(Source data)
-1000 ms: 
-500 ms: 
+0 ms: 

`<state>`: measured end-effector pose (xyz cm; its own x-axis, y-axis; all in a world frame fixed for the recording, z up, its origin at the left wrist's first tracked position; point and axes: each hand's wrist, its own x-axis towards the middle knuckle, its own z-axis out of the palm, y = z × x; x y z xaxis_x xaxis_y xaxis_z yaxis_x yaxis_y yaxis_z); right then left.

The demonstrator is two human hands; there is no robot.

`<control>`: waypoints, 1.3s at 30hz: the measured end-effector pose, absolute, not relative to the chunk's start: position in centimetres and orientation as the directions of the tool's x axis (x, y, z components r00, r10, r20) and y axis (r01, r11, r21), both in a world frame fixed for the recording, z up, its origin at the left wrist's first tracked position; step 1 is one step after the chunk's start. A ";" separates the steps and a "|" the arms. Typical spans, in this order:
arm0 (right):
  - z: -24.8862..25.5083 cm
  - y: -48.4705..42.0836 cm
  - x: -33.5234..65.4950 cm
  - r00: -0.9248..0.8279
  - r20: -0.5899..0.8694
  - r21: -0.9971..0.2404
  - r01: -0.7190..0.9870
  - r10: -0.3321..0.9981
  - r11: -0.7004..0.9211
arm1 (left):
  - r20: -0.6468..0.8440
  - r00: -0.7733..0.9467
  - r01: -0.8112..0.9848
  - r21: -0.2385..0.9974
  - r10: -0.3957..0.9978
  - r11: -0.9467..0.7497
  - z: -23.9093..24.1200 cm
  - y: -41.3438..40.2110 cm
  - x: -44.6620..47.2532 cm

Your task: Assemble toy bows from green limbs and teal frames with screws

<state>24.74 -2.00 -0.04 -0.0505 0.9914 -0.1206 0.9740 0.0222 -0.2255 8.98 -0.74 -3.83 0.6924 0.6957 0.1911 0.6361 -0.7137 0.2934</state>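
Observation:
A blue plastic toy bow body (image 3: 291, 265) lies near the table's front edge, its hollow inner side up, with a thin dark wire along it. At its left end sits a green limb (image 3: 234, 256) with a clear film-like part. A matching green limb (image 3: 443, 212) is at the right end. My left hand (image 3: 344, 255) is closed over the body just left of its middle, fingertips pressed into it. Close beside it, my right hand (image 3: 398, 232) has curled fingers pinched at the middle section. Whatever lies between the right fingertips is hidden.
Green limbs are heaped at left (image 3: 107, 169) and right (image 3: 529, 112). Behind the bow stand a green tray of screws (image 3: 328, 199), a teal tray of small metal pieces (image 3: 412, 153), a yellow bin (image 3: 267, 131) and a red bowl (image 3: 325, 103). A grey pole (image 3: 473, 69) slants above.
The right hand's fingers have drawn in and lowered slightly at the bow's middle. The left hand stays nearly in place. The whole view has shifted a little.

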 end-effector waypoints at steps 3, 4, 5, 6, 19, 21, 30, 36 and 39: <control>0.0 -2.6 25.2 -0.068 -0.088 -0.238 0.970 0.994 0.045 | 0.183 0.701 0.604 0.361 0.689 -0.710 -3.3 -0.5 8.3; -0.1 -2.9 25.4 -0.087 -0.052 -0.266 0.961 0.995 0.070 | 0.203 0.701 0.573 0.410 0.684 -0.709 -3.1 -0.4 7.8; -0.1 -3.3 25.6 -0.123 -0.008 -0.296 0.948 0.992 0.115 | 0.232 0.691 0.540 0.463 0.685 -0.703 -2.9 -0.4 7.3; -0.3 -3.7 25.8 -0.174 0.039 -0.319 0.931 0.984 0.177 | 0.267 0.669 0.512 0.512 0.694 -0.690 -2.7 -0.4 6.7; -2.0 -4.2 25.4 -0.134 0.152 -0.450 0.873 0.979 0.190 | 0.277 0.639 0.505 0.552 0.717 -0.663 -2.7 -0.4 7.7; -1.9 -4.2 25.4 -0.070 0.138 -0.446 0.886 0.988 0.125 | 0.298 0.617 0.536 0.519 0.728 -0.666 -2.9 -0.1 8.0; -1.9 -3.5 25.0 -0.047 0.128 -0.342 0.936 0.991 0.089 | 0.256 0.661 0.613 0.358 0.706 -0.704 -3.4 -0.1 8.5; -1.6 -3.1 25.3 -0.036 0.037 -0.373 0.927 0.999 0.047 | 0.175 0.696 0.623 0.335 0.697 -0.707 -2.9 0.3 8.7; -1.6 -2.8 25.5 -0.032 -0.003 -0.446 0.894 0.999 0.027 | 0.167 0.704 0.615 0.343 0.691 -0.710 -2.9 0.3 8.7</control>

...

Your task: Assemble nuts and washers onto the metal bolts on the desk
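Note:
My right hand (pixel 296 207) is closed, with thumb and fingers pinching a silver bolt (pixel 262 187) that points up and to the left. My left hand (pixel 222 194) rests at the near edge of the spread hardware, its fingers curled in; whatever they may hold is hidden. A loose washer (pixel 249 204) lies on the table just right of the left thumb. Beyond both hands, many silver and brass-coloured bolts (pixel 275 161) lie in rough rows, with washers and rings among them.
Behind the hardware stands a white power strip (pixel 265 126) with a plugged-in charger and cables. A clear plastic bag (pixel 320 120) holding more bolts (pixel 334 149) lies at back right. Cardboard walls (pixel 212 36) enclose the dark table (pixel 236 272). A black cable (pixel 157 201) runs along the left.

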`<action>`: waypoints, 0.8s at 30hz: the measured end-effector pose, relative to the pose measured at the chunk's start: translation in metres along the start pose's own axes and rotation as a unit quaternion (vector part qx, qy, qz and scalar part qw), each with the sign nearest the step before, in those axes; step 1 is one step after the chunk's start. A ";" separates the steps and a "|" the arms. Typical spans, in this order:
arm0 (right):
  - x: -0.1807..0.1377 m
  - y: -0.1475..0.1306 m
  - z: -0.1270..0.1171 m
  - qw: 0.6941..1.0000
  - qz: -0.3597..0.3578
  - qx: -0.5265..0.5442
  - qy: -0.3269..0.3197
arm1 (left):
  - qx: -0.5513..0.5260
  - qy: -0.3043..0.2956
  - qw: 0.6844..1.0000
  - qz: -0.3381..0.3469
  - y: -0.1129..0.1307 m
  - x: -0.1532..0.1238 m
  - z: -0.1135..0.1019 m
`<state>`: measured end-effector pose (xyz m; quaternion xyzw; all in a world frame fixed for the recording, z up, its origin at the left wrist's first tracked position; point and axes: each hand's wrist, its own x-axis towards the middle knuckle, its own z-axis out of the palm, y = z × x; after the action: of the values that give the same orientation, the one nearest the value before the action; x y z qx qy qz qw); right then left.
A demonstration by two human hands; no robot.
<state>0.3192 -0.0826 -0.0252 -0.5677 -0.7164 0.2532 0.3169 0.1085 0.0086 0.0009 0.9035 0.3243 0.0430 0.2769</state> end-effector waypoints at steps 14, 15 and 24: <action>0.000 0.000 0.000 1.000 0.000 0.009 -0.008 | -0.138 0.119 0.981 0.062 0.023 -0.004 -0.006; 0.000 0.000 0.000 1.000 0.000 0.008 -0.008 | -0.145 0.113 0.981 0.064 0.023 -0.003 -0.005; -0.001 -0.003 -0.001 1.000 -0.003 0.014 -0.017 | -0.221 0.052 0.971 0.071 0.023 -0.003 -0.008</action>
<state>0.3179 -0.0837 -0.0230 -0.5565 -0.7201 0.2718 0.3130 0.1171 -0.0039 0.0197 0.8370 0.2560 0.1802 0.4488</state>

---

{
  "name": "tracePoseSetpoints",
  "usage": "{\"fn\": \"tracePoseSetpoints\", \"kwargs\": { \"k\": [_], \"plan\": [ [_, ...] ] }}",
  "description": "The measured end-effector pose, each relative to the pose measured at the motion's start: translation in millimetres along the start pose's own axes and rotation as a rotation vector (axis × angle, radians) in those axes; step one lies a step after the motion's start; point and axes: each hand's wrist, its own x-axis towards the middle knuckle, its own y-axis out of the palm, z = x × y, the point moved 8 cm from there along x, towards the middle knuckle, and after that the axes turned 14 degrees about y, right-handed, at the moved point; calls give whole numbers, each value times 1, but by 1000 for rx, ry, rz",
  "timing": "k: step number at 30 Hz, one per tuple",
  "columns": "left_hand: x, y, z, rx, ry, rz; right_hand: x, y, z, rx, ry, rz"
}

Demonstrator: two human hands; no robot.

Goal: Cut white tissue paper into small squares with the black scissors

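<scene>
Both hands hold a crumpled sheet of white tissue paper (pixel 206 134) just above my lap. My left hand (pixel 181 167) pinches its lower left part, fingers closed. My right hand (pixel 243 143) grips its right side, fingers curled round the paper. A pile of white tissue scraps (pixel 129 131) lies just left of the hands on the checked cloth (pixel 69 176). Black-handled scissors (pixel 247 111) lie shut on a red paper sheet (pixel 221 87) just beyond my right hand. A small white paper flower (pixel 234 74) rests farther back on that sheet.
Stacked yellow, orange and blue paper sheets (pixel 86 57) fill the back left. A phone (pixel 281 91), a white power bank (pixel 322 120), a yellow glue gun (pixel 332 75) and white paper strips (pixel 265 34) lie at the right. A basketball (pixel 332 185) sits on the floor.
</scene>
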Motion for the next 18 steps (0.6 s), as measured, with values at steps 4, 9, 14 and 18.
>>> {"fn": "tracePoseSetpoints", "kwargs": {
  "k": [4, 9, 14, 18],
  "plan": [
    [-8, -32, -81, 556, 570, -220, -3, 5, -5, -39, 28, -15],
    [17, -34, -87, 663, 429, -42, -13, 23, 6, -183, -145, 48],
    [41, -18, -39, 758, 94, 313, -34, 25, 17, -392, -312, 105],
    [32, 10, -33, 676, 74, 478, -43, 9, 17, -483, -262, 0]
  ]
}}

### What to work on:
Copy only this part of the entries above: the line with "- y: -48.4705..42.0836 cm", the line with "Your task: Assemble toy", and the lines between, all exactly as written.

### Result of the exercise:
  - y: -48.4705..42.0836 cm
  - x: -33.5234..65.4950 cm
  - r00: -0.9248..0.8279
  - r20: -0.5899..0.8694
  - r21: -0.9971..0.2404
  - r01: -0.7190..0.9870
  - r10: -0.3321..0.9981
  - r11: -0.7004..0.9211
arm1 (left):
  - r20: -0.6468..0.8440
  - r00: -0.7733..0.9467
  - r01: -0.8112..0.9848
  - r21: -0.2385..0.9974
  - r10: -0.3957..0.9978
  - r11: -0.9467..0.7497
  - z: -23.9093..24.1200 cm
  - y: -41.3438..40.2110 cm
  - x: -44.6620..47.2532 cm

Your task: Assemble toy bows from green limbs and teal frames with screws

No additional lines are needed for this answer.